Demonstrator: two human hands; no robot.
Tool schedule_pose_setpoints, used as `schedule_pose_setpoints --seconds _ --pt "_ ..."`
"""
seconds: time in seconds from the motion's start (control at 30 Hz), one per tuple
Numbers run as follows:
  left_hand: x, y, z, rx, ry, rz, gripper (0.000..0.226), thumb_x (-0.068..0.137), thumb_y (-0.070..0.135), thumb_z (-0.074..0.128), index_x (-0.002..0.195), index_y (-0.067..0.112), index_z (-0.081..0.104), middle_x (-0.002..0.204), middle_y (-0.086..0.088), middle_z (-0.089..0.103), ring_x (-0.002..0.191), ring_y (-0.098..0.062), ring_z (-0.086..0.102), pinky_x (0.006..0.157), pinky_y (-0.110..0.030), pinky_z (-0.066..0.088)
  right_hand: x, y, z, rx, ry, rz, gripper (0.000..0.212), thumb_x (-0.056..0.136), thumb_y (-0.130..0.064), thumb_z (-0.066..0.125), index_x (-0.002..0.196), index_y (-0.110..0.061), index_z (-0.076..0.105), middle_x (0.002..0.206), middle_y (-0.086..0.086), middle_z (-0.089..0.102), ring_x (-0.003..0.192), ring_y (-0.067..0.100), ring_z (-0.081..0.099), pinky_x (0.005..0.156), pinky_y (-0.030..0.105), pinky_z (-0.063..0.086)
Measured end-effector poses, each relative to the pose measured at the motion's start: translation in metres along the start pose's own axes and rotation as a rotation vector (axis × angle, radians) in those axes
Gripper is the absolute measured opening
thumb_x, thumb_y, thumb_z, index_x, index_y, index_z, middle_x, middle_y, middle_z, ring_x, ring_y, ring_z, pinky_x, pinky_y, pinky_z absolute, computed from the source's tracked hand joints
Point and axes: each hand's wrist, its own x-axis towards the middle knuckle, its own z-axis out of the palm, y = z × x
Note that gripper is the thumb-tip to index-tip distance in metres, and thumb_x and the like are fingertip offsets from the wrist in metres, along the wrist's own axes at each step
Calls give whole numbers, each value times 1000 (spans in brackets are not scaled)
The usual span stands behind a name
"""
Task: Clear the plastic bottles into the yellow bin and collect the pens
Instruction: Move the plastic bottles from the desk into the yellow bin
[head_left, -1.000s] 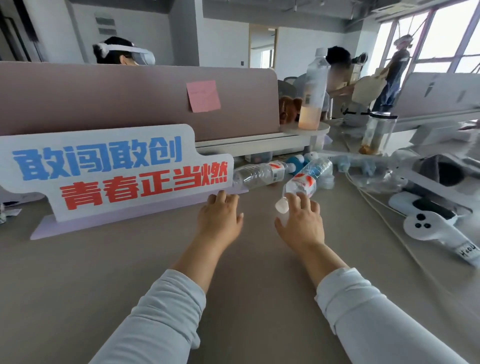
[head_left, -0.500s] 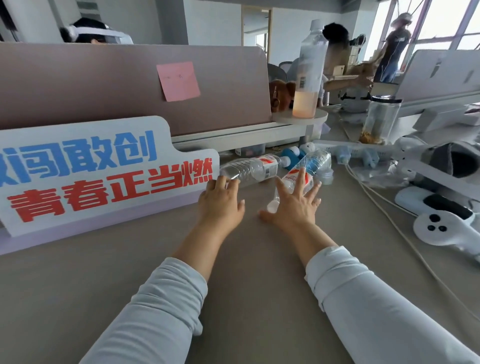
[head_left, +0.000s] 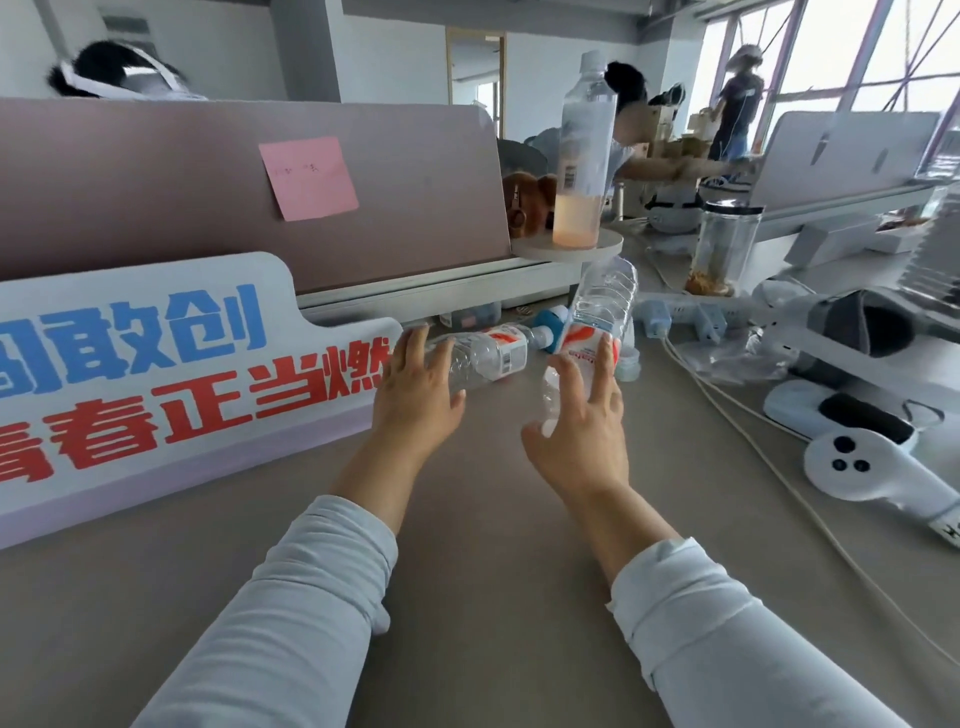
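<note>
1. Tilted bottle (head_left: 598, 312): clear ribbed plastic with a red-and-white label, raised off the surface (head_left: 467, 545), base up and neck down toward the palm. It looks empty. The right grip (head_left: 582, 441) grasps it, fingers curled over the label and thumb beside the neck.
2. Lying bottle (head_left: 488, 356): the same make, on its side on the surface, just left of item 1. Its contents cannot be told. The left grip (head_left: 415, 395) is released, fingers spread and laid over the base end.
3. Tall bottle (head_left: 584, 156): a clear cylinder standing upright on a round white shelf (head_left: 608, 247), with pale orange liquid in its lowest part.
4. Jar (head_left: 723, 249): clear with a dark lid, upright at the right rear, brownish matter at the bottom.
5. Sign (head_left: 182, 374): a flat white board with blue and red characters, standing just left of the left grip.
6. Note (head_left: 309, 176): pink paper stuck to the mauve partition (head_left: 130, 197).
7. Controller (head_left: 872, 473): smooth white plastic, lying at the right.
</note>
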Motion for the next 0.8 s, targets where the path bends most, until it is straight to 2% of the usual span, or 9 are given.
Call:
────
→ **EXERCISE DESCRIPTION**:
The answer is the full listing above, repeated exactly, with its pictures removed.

→ **ANSWER BELOW**:
Demonstrator: two human hands; no robot.
Tool schedule_pose_setpoints, used as `schedule_pose_setpoints --seconds _ --pt "_ ..."`
"""
seconds: time in seconds from the motion's start (control at 30 Hz), one per tuple
Numbers run as follows:
  left_hand: x, y, z, rx, ry, rz, gripper (0.000..0.226), thumb_x (-0.068..0.137), thumb_y (-0.070..0.135), thumb_z (-0.074..0.128), index_x (-0.002..0.195), index_y (-0.067..0.112), index_z (-0.081..0.104), middle_x (-0.002..0.204), middle_y (-0.086..0.088), middle_z (-0.089..0.103), ring_x (-0.002..0.191), ring_y (-0.098..0.062), ring_z (-0.086..0.102), pinky_x (0.006..0.157), pinky_y (-0.110..0.030), pinky_z (-0.066..0.088)
  right_hand: x, y, z, rx, ry, rz, gripper (0.000..0.212), thumb_x (-0.056..0.136), thumb_y (-0.130..0.064), thumb_z (-0.066..0.125), index_x (-0.002..0.196), index_y (-0.110..0.061), index_z (-0.076..0.105), middle_x (0.002..0.206), middle_y (-0.086..0.086), middle_z (-0.089..0.102), ring_x (-0.003..0.192), ring_y (-0.067..0.100), ring_z (-0.081..0.099), pinky_x (0.005..0.156), pinky_y (-0.030..0.105), pinky_z (-0.063..0.086)
Measured end-effector poses, each relative to the pose measured at the motion's start: translation in metres along the start pose's own axes and rotation as a rotation vector (axis × angle, radians) in those axes
Gripper is the absolute measured opening
thumb_x, thumb_y, thumb_z, index_x, index_y, index_z, middle_x, middle_y, middle_z, ring_x, ring_y, ring_z, pinky_x, pinky_y, pinky_z absolute, computed from the source's tracked hand joints
Point and axes: each hand's wrist, its own x-axis towards the middle knuckle, its own z-axis out of the palm, y = z × x
Note that gripper is the thumb-tip to index-tip distance in metres, and thumb_x and the like are fingertip offsets from the wrist in metres, along the wrist's own axes at each step
Calls give whole numbers, each value times 1000 (spans in brackets are not scaled)
The usual span stands behind a name
"""
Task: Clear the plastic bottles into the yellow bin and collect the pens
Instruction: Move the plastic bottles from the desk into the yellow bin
[head_left, -1.000s] 
[head_left, -0.500s] 
[head_left, +0.000s] 
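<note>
1. Tilted bottle (head_left: 598, 312): clear ribbed plastic with a red-and-white label, raised off the surface (head_left: 467, 545), base up and neck down toward the palm. It looks empty. The right grip (head_left: 582, 441) grasps it, fingers curled over the label and thumb beside the neck.
2. Lying bottle (head_left: 488, 356): the same make, on its side on the surface, just left of item 1. Its contents cannot be told. The left grip (head_left: 415, 395) is released, fingers spread and laid over the base end.
3. Tall bottle (head_left: 584, 156): a clear cylinder standing upright on a round white shelf (head_left: 608, 247), with pale orange liquid in its lowest part.
4. Jar (head_left: 723, 249): clear with a dark lid, upright at the right rear, brownish matter at the bottom.
5. Sign (head_left: 182, 374): a flat white board with blue and red characters, standing just left of the left grip.
6. Note (head_left: 309, 176): pink paper stuck to the mauve partition (head_left: 130, 197).
7. Controller (head_left: 872, 473): smooth white plastic, lying at the right.
</note>
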Motion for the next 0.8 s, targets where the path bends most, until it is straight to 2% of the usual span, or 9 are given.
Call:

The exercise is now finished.